** Opening Data to process block **

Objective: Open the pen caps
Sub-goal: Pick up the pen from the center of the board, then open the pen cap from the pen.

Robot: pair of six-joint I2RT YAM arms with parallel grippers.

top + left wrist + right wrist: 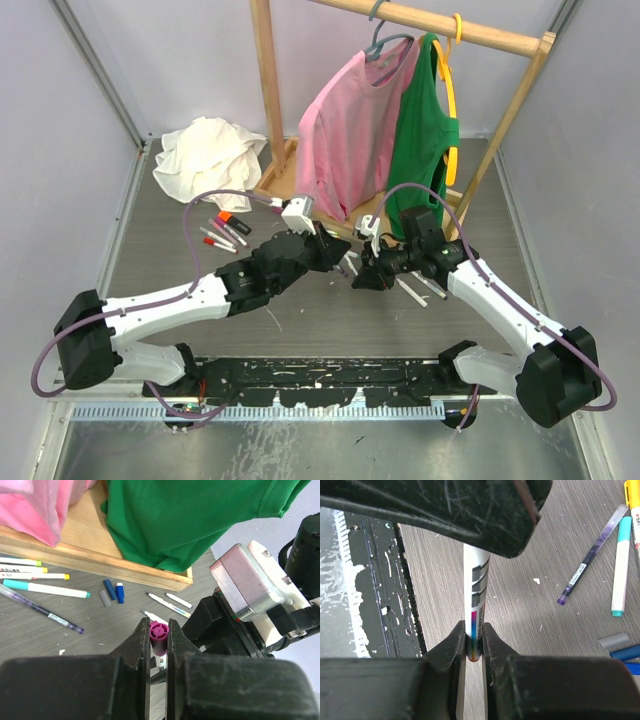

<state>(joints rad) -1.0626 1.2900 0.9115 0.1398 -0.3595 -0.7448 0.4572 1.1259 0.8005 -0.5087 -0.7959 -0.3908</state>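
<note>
Only left wrist view shows magenta cap [159, 631] pinched.

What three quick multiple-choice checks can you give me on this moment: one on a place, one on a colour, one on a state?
1. Where does the white cloth lie?
A. At the far left corner of the table
B. Over the wooden rail
C. Under the right arm

2. What colour is the cap between the left fingers?
A. Yellow
B. Magenta
C. Black

3. How do the right fingers stand?
A. Wide open above the table
B. Shut on the pen
C. Shut on a shirt

Answers:
1 A: the top view shows the cloth crumpled at the far left corner.
2 B: the left wrist view shows a magenta cap end-on, pinched between the fingers.
3 B: the right wrist view shows both fingers pressed against the white barrel at its rainbow band.
</note>
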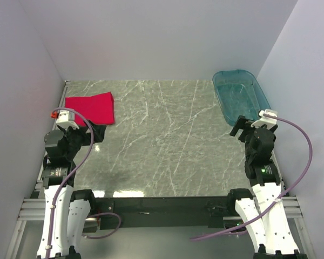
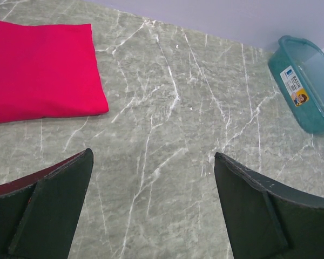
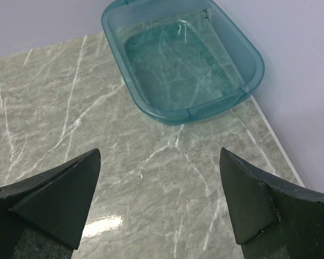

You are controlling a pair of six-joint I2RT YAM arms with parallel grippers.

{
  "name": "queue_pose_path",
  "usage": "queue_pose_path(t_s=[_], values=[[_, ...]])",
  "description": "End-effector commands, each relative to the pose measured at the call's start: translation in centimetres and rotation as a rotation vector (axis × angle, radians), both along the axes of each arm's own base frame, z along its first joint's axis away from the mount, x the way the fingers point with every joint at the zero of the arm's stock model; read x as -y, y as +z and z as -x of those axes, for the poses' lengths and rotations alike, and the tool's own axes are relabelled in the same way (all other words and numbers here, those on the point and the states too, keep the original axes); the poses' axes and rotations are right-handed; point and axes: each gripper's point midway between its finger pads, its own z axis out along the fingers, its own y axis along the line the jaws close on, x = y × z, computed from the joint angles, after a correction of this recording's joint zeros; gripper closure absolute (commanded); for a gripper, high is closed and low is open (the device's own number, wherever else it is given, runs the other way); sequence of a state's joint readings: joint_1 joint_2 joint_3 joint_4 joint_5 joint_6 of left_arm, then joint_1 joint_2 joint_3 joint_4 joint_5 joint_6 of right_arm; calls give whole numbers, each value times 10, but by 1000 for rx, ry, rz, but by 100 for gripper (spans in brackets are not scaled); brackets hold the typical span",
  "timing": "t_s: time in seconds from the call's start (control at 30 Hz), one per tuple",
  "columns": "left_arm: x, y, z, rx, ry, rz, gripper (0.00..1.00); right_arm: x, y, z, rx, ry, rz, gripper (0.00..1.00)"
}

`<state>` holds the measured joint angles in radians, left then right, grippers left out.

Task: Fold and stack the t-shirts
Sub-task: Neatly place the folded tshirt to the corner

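Shirt (image 2: 40, 70) cropped (left, top edges).

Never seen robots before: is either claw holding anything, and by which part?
Nothing is held. The left gripper and right gripper are both open and empty; the red t-shirt lies loose.

Open table (image 1: 167, 145) between shirt (image 1: 92, 108), bin (image 1: 240, 94)

**Red shirt and blue tub on the bench**

A folded red t-shirt (image 1: 90, 108) lies flat in the upper left of the frame, on the green stone bench (image 1: 162, 145). A see-through blue tub (image 1: 241, 97) sits in the upper right. The left arm (image 1: 62, 148) stands at the left edge, its top end at the shirt's lower edge. The right arm (image 1: 262, 145) stands at the right edge, just below the tub.
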<state>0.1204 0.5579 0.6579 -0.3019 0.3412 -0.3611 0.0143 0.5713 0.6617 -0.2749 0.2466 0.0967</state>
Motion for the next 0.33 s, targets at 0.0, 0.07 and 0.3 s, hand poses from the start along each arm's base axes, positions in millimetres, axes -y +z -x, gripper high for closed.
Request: queue_pose_path(t_s=[0.0,0.07,0.3], values=[[-1,6,0,27,3,-14,1,4,12,0,61,-28,-11,4],[0,5,0,26,1,-14,0,4,13,0,65,-29,-13,4],[0,6,0,26,3,-15,0,1,12,0,64,8,23,2]])
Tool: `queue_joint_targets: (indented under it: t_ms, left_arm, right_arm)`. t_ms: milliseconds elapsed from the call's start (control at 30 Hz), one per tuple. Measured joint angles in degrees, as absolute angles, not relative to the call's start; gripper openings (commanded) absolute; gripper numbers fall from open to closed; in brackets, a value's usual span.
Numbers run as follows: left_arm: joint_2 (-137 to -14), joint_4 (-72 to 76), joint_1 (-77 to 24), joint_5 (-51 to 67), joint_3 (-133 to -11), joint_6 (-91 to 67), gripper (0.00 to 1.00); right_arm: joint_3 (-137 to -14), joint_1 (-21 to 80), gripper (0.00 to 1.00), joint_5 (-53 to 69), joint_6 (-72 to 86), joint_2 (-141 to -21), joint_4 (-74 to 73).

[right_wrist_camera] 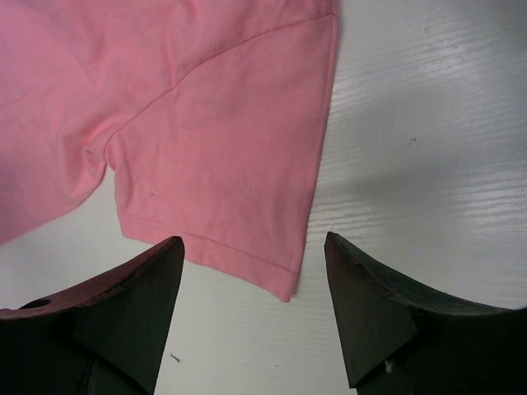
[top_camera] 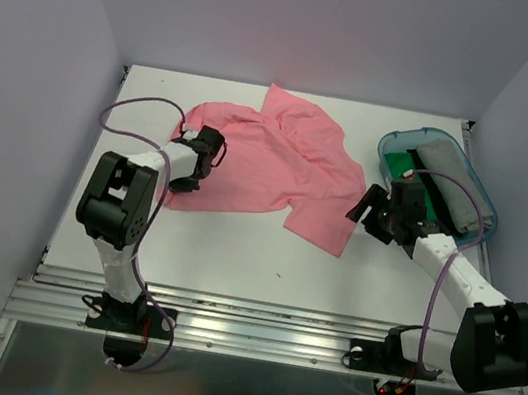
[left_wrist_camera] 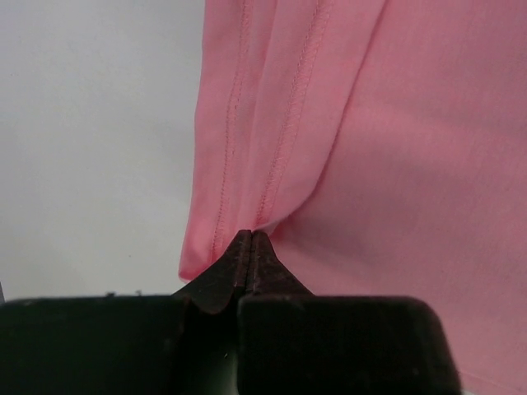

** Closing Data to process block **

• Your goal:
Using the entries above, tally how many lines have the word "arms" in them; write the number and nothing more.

• Response area:
2